I remember Schopp's name vaguely from my teenaged years reading RMC. One attraction for this layout (besides that it might be made to fit into my small room) was that it wasn't a pile of spaghetti. It has a loop to loop arrangement with a long yard (mostly ladder) in the middle section. It is multi leveled and has nice/varied operational posibilities. It is true that the train will eventually go through the same scene twice but in an 8X16' room it's kind of hard not to unless you go with a point to point layout, no?

It has the ability to run trains separately on the upper level and lower levels respectively
and a few other attractions. The center yard section is only 18" wide. The end loops will probably require some access hatches but I'm willing to put up with a couple if it means getting a design I like into this room...

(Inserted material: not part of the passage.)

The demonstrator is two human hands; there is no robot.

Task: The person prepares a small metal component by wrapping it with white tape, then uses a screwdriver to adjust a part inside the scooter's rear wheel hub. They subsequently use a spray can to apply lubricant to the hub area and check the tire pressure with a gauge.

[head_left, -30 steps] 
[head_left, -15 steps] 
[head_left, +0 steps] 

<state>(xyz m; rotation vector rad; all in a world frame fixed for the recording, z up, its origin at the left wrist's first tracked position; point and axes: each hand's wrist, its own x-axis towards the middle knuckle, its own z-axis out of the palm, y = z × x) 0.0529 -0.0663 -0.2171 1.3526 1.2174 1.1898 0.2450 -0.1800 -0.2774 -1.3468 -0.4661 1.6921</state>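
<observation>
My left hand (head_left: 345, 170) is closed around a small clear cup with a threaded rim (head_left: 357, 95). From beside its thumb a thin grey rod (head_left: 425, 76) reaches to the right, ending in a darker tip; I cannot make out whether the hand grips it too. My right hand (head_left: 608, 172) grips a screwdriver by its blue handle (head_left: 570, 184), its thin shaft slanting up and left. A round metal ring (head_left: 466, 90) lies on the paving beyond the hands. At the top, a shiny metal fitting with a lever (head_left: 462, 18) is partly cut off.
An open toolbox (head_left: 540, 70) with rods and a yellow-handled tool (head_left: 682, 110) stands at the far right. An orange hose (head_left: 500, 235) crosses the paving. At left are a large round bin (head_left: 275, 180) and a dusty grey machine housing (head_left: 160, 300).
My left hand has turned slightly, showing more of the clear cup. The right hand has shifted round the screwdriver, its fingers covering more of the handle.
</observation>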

I have a guy coming over to talk with me about what I want and look at my space.
He's the "track plan man" for our local NMRA division. I'd like to discuss possiblilites
of using this plan.

I'll see if I can get my wife to help me post a pic of the plan and maybe even the description of the "run". I'd appreciate comments. It's a shelf based/walk around (along)
design. I'll probably try for an L or U shape to fit the longer of the two versions into my space.

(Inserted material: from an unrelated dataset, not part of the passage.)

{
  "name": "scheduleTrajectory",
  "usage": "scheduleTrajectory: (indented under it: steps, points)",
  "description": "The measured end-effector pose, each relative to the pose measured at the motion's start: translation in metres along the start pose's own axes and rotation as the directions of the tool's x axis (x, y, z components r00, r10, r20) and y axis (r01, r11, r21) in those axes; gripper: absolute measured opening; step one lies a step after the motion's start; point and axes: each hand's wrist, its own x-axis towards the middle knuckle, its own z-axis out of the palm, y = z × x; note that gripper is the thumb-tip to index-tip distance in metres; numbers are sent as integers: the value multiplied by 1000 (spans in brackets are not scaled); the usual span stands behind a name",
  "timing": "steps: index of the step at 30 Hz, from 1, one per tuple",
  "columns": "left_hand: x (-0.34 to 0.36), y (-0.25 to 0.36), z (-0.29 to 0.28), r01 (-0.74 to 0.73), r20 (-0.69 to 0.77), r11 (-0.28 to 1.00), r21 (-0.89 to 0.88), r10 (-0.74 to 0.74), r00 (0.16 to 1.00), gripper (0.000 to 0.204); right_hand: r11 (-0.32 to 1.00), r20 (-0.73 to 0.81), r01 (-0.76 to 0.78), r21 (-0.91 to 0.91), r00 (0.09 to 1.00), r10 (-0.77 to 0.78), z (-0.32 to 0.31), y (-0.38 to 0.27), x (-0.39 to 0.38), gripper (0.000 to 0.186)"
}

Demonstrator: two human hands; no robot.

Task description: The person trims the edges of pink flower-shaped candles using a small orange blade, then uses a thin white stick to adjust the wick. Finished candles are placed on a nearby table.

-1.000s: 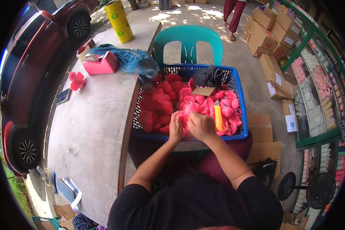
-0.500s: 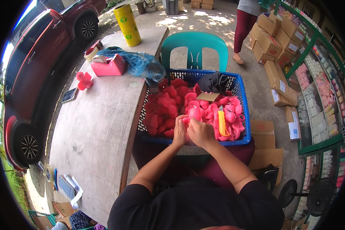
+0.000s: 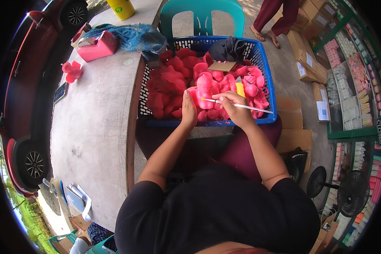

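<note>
scuffed pale tabletop [image 3: 93, 127] beside blue lattice-walled basket [image 3: 270, 76] of curved, petal-like pink pieces [image 3: 165, 86]; left hand [image 3: 189, 111] cupped against knobbly pink piece [image 3: 204, 84], right hand [image 3: 237, 108] pinching slim brush [image 3: 258, 109].

A small dark sign [image 3: 380, 130] with pale letters stands at the right end of the green glass case [image 3: 353, 132]. The yellow roll [image 3: 121, 8] on the table [image 3: 93, 118] has a green mark on it. White labels [image 3: 323, 111] are stuck on the brown boxes [image 3: 298, 44], but their writing is too tiny to read.
</note>
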Motion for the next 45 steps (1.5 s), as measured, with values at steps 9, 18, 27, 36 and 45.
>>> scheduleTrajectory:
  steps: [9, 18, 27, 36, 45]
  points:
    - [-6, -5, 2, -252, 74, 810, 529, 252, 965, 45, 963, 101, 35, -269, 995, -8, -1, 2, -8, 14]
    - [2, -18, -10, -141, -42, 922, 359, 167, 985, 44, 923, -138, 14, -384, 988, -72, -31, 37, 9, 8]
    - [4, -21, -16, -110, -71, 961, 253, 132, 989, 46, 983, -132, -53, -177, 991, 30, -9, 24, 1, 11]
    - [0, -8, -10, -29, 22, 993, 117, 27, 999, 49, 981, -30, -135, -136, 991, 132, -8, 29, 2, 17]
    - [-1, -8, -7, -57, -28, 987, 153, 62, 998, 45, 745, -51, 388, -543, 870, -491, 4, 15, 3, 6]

Thanks for letting me know who the "Layout Doctor" was/were. Hopefully my new friend can spot any overly optimistic design elements Mr. Schopp may have included!

If I can figure out how to post pics of the track plan ( the copyright must be public domain by now?) I may start a new thread for comments on shortfalls/advantages.
I'll title it: The Rumpus Room Layout: comments please?
Hope you'll be williing to provide some feedback for me.
Thanks everyone.

Raised on the Erie Lackawanna Mainline- Supt. of the Black River Transfer & Terminal R.R.